Describe the feature
Hi Zenoh team,
First off — the regions work in 1.9 (Longwang) is
fantastic. Being able to split a big flat topology into a tree of subregions is exactly what let me push
an edge-to-cloud setup I work on past the old flat-peer limits, and I lean on it heavily.
Running at that larger scale, I bumped into a follow-on declaration-propagation question on the cloud
side that I'd love your read on. I've prototyped one approach (described below) but wanted to
sanity-check the direction before proposing it as an actual change.
The situation I hit
In my setup many downstream routers each forward their local key-expression sub-tree up into a shared
router mesh (cloud), and clients reach resources by their full key-expressions. The shape is pretty general,
though — anything that looks like "many downstream branches feeding into an upstream mesh" runs into the
same thing.
What I see is that every upstream router ends up holding on the order of N×K routing-table Resources:
N downstream branches, K keys each. The footprint matters, but the cost that bites first isn't really
memory (a big cloud box has plenty) — it's the control-plane work that scales with N×K: per-declaration
admission, route (re)computation, cold-cache recompute on topology changes, and — in a router mesh —
cross-router propagation, since link-state replicates every declaration to every upstream router. So at
scale the routing table, not the transports, becomes the binding constraint, and it shows up as
convergence time and churn cost rather than just RAM.

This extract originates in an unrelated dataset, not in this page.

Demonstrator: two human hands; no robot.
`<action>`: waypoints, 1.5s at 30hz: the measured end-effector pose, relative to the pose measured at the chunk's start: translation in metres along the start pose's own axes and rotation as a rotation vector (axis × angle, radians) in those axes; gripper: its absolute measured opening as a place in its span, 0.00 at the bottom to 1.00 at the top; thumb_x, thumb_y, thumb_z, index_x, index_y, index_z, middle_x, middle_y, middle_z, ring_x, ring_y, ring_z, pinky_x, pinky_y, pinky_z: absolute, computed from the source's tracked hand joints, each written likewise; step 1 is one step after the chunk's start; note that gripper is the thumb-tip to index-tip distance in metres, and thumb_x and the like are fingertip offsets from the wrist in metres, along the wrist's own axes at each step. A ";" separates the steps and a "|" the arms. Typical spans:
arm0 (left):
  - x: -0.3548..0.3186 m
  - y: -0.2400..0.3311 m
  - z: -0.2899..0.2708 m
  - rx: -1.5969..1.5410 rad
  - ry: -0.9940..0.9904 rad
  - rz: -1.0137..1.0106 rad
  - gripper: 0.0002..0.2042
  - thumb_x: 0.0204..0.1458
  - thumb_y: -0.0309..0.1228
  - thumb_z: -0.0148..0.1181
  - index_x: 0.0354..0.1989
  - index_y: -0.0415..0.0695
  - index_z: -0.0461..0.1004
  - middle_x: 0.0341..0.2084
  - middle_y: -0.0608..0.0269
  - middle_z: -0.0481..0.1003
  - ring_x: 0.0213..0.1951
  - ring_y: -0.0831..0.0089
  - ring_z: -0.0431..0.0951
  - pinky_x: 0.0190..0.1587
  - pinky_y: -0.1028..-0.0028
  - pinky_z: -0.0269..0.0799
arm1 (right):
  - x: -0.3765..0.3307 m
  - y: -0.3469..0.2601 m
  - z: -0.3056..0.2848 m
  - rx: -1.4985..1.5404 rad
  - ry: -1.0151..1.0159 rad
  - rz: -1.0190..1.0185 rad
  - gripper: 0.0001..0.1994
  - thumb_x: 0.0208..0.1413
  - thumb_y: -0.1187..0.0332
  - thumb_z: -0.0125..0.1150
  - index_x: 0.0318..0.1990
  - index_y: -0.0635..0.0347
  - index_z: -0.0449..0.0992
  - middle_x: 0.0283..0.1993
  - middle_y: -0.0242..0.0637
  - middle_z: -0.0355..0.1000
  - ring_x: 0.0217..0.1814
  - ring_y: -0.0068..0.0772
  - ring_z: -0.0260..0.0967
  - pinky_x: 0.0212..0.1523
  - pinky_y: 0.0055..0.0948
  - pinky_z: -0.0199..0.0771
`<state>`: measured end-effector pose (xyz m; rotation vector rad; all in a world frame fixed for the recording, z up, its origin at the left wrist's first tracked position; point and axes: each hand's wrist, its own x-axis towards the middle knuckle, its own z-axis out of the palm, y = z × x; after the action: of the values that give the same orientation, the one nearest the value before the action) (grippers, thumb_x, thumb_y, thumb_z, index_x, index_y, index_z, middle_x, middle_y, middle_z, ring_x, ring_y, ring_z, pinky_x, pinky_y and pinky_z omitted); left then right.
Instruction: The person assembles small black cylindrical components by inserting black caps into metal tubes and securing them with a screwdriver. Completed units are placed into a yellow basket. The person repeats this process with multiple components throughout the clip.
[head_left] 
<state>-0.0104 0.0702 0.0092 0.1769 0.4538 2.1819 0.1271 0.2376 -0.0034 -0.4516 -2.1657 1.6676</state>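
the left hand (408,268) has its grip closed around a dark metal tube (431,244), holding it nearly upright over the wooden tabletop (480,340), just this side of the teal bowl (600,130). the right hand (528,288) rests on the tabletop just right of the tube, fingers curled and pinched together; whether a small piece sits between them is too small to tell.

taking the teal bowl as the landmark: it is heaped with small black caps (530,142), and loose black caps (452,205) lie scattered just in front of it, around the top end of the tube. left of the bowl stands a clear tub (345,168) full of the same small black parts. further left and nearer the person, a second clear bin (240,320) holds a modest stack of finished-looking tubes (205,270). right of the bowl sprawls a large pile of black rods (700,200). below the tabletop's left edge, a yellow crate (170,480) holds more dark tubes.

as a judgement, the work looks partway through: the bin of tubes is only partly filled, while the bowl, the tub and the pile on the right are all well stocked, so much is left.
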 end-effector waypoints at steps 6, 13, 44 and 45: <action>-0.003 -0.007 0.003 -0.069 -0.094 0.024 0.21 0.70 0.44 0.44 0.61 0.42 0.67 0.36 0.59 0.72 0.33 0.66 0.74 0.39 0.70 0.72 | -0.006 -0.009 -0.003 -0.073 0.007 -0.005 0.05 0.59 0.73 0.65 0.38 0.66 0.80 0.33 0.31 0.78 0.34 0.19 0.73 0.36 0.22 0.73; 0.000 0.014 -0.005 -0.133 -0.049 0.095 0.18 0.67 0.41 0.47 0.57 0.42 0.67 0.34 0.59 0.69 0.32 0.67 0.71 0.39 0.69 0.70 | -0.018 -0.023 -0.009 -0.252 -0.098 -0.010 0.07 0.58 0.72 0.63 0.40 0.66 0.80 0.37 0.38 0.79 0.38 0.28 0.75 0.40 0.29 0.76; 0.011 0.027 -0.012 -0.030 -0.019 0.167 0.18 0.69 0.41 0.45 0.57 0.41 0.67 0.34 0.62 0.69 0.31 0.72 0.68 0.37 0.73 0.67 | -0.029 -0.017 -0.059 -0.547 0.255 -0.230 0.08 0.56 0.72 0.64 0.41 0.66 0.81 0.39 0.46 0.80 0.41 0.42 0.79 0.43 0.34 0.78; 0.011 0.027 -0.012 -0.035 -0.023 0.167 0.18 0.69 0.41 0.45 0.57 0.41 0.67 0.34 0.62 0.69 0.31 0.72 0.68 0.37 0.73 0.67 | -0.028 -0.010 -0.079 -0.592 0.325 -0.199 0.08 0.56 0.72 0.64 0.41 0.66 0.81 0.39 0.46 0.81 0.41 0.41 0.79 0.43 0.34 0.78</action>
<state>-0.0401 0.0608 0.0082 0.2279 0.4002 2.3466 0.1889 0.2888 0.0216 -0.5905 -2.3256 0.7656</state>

Carving the topology into subregions (which I also lean on) helps a related but different cost — it
contains churn so one branch's reconnects don't ripple through a shared structure — but it doesn't reduce
the number of declarations that propagate upstream and replicate across a router mesh. That count is
what this idea targets, and it's the part isolation alone can't address.
Zenoh already has config-driven aggregation (aggregation.subscribers / publishers, applied when a
session opens), and it's genuinely useful — but as far as I can tell it only collapses a session's
own declarations at that session's boundary. It doesn't change what a router forwards upstream on
behalf of the sessions below it. So a forwarding router's own subscribers collapse to one upstream, but
a downstream session's K subscribers that the router forwards stay K. (I checked this experimentally to
make sure I wasn't missing an existing knob.)
What I'm thinking
Extend that same config-aggregation idea to a router's northbound forwarding: when a north-bound router
HAT is about to forward a downstream subscriber/queryable whose key-expression is included by a
configured prefix, fold it into a single ${prefix} declaration upstream and suppress the per-key
children up there — while keeping them registered locally so downward routing is completely unchanged.
The upstream router then keeps one Resource per configured prefix instead of one per forwarded key (in
a quick prototype that collapse is exact: N×K → N, one aggregate per branch).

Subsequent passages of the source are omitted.